_Exercise description_.
What lines in the records below include the word "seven"? Return each one.

***** Information *****

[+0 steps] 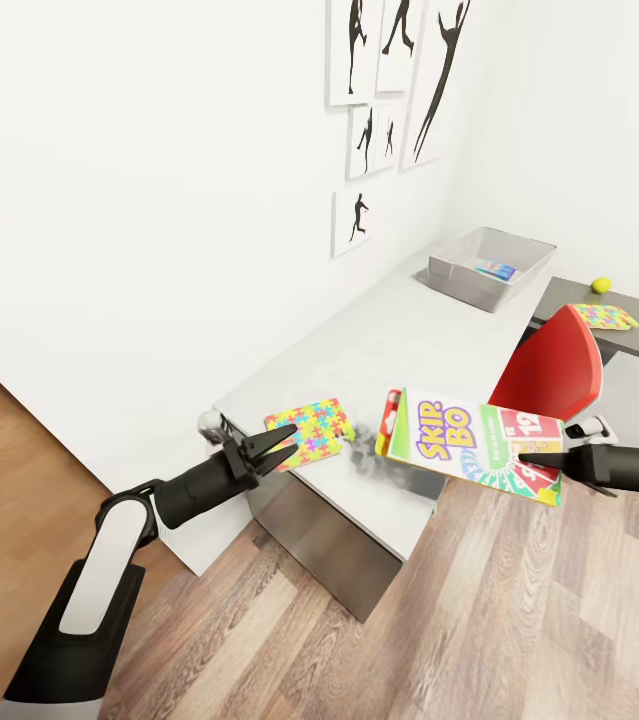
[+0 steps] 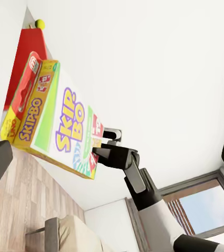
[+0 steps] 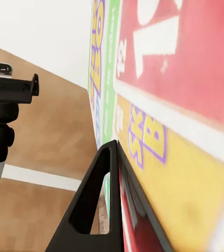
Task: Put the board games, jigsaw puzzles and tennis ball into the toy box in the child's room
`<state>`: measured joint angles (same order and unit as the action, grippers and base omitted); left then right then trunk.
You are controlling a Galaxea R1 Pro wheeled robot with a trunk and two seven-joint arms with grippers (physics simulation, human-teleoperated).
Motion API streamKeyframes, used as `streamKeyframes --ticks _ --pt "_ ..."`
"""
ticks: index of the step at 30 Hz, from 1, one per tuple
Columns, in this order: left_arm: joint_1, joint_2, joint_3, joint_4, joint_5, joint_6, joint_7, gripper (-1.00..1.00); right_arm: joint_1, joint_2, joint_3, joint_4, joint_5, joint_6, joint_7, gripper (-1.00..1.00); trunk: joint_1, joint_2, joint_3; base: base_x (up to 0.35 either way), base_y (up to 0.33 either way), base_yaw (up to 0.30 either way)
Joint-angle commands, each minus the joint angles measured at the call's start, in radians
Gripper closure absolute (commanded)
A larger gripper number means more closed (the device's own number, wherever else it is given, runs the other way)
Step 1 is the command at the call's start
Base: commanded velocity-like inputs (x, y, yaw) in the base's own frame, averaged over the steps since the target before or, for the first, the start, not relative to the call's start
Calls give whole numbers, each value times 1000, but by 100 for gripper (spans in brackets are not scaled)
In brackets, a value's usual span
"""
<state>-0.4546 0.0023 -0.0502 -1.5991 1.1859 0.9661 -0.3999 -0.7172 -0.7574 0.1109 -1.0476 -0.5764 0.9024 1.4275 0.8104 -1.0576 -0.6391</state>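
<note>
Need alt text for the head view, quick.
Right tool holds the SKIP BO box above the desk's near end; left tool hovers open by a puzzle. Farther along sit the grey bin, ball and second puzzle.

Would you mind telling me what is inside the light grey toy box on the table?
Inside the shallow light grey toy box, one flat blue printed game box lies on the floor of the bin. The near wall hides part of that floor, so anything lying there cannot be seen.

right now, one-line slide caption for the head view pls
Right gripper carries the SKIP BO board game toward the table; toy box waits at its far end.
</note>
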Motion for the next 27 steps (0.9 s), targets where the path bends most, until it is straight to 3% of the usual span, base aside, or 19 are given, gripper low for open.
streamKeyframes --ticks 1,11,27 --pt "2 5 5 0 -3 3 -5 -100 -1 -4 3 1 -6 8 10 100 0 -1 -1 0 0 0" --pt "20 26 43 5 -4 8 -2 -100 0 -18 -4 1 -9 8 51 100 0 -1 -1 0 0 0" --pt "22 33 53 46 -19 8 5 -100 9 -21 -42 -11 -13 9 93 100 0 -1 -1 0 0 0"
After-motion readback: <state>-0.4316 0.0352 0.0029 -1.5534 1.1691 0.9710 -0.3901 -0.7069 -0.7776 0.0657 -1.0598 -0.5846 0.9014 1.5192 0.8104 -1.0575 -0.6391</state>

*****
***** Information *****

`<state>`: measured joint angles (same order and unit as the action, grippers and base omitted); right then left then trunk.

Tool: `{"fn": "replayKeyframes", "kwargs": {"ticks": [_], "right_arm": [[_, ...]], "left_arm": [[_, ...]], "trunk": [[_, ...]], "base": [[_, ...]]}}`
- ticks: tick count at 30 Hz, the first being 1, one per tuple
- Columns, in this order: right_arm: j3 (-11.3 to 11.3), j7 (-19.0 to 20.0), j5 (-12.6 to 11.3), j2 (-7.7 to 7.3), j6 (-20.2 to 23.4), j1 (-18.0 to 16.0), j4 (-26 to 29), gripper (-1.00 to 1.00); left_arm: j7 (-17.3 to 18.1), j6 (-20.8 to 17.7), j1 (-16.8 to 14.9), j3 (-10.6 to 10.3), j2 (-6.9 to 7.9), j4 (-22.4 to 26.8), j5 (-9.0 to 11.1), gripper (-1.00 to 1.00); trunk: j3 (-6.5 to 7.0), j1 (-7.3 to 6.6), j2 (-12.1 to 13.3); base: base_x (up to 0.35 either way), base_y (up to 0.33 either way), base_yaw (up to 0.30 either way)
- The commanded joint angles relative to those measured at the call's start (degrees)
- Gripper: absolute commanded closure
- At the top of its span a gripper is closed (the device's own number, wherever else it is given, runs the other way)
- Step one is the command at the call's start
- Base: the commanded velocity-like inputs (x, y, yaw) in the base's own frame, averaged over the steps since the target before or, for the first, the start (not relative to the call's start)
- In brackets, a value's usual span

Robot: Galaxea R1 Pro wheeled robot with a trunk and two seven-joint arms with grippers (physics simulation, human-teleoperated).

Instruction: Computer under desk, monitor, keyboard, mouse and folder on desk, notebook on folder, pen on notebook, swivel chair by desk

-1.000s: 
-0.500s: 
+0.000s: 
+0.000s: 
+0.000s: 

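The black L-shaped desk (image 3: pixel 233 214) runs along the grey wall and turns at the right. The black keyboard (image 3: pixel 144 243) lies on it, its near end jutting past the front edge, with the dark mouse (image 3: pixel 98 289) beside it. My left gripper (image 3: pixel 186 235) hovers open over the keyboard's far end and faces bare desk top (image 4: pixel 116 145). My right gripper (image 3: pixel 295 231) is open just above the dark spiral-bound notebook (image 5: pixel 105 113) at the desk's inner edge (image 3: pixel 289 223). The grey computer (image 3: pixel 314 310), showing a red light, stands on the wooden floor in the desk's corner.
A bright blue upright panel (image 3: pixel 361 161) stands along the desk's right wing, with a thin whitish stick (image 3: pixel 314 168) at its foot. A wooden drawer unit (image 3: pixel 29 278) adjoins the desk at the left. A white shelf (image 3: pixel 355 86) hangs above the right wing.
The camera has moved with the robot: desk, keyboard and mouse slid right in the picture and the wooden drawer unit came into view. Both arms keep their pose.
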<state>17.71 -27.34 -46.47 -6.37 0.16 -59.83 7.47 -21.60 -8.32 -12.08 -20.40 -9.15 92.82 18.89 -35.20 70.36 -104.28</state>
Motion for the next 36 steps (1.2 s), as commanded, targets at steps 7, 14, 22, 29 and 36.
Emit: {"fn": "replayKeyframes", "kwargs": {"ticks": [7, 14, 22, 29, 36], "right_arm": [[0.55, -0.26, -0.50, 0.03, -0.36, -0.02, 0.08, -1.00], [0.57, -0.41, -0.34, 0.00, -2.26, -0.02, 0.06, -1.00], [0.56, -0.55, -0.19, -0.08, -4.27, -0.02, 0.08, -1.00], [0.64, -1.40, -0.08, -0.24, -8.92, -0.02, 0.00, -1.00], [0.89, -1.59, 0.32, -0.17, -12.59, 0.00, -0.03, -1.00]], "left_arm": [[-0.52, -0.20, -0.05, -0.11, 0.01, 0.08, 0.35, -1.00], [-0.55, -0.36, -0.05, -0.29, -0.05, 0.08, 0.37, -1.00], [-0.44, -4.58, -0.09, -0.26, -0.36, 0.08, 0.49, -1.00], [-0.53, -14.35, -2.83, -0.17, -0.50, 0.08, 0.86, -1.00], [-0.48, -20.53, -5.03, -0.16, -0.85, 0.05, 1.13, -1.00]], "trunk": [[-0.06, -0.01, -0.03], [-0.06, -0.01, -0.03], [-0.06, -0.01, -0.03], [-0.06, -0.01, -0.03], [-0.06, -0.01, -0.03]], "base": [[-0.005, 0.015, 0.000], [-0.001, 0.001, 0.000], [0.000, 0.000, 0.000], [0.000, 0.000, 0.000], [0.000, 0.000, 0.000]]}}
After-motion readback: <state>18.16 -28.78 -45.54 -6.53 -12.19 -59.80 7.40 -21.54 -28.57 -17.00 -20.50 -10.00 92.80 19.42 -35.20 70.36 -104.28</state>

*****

_Solved problem_.
You are controlling a Galaxea R1 Pro wheeled robot with a trunk and two seven-joint arms with grippers (physics simulation, human-teleoperated).
Robot: Galaxea R1 Pro wheeled robot with a trunk and two seven-joint arms with grippers (physics simulation, human-teleoperated).

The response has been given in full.